Europa Press/Contacto/Yael Guisky Abas
MADRID 3 ago. (EUROPA PRESS) -
A França, o Reino Unido e a Alemanha lamentaram a situação dos reféns israelenses mantidos pelo Hamas e pela Jihad Islâmica após a divulgação de dois vídeos que mostram os reféns em estado de fome evidente.
"Crueldade abjeta, desumanidade sem limites: isso é o que o Hamas personifica", denunciou o presidente francês Emmanuel Macron, que publicou as "imagens insuportáveis" de Evyatar David e Rom Braslavski pálidos e emaciados.
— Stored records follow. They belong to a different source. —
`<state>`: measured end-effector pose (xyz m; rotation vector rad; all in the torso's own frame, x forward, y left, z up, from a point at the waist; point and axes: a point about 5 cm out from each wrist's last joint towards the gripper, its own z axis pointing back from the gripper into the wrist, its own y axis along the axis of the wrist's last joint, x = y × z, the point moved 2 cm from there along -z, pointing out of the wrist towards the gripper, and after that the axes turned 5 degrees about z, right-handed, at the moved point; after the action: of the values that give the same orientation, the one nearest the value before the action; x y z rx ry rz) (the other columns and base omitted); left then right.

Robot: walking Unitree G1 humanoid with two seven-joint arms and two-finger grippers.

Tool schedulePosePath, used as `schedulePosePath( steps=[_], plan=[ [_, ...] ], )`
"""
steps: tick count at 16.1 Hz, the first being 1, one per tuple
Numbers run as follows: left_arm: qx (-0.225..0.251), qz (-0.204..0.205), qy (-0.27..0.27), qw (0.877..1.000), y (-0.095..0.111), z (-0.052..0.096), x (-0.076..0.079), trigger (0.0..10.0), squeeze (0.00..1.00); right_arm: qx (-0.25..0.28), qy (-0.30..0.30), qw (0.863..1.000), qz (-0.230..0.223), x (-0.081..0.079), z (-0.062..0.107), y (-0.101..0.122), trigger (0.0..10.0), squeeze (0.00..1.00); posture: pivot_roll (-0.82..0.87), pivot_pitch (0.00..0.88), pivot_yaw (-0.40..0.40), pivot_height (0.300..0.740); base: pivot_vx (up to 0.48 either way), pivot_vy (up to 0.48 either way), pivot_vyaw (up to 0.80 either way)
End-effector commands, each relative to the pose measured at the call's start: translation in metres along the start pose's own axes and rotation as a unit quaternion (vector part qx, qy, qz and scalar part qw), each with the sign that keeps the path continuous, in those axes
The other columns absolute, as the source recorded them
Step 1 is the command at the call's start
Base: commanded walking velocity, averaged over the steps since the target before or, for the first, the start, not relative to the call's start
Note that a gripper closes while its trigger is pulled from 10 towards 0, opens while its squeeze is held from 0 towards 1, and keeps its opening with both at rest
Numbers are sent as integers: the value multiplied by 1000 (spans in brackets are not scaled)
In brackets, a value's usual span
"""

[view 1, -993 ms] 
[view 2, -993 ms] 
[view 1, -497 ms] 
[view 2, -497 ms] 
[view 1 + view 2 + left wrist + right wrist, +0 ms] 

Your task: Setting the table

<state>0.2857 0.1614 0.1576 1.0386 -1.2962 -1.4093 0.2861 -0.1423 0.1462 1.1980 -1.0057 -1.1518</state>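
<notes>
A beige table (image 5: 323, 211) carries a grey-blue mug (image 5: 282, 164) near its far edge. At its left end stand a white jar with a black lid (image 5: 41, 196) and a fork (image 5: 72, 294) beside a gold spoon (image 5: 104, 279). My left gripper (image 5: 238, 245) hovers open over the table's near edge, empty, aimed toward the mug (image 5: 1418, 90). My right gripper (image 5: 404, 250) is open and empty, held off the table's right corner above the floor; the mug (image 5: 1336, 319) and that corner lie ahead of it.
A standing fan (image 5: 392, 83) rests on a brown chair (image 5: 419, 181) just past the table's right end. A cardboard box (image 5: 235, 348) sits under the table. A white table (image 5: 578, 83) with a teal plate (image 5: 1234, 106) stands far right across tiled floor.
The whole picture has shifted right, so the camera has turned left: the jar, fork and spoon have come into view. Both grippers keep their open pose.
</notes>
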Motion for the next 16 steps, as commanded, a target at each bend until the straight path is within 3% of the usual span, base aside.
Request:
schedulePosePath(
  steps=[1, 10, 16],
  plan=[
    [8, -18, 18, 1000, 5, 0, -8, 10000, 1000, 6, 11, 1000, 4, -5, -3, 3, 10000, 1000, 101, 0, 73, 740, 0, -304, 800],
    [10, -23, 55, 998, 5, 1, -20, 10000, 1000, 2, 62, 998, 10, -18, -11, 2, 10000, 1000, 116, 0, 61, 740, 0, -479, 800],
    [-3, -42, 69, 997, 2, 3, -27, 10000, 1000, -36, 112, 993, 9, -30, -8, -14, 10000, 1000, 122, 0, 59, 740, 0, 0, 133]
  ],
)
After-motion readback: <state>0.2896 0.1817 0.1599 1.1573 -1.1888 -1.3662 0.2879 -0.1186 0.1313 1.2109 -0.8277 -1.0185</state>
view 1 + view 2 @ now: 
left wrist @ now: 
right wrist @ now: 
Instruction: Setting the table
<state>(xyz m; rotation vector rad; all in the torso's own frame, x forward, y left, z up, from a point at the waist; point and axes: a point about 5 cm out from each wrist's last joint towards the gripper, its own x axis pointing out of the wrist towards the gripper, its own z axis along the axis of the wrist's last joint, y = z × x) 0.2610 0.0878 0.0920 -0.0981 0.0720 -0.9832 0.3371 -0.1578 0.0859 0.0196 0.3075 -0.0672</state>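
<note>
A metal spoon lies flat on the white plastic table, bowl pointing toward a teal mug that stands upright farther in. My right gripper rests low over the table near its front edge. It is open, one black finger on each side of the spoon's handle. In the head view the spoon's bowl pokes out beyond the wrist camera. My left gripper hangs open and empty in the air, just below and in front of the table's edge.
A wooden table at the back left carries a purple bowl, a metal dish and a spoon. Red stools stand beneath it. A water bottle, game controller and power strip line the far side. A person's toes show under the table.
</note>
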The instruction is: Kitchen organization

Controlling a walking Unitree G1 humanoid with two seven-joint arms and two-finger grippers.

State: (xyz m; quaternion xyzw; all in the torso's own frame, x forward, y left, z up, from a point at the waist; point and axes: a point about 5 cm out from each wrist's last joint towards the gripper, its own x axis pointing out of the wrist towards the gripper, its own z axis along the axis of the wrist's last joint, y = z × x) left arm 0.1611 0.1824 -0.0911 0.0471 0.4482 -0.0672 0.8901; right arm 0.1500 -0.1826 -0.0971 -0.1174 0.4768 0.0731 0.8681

O Hamas e a Jihad Islâmica inicialmente divulgaram os vídeos para denunciar que o impacto humanitário do bloqueio israelense está afetando sua capacidade de garantir a saúde dos dois sequestrados.
Macron, que declarou sua intenção de reconhecer o Estado palestino em setembro, insistiu "sem ambiguidade" que o futuro político de Gaza deve envolver a "desmilitarização total do Hamas e sua exclusão total de qualquer forma de governo".
O ministro das Relações Exteriores do Reino Unido, David Lammy, protestou, descrevendo as imagens divulgadas pelas milícias palestinas como "repugnantes". Assim como Macron, Lammy exigiu que "o Hamas deve se desarmar e entregar o controle de Gaza".
Por fim, o chanceler alemão Friedrich Merz também se juntou à indignação e acusou o Hamas de "torturar reféns".
"É exatamente por isso que não há outra opção a não ser um cessar-fogo negociado por enquanto. A libertação de todos os reféns é um pré-requisito para isso", disse ele ao diário 'Bild', antes de se declarar convencido de que "Israel não retribuirá o cinismo do Hamas e deve continuar a fornecer ajuda humanitária".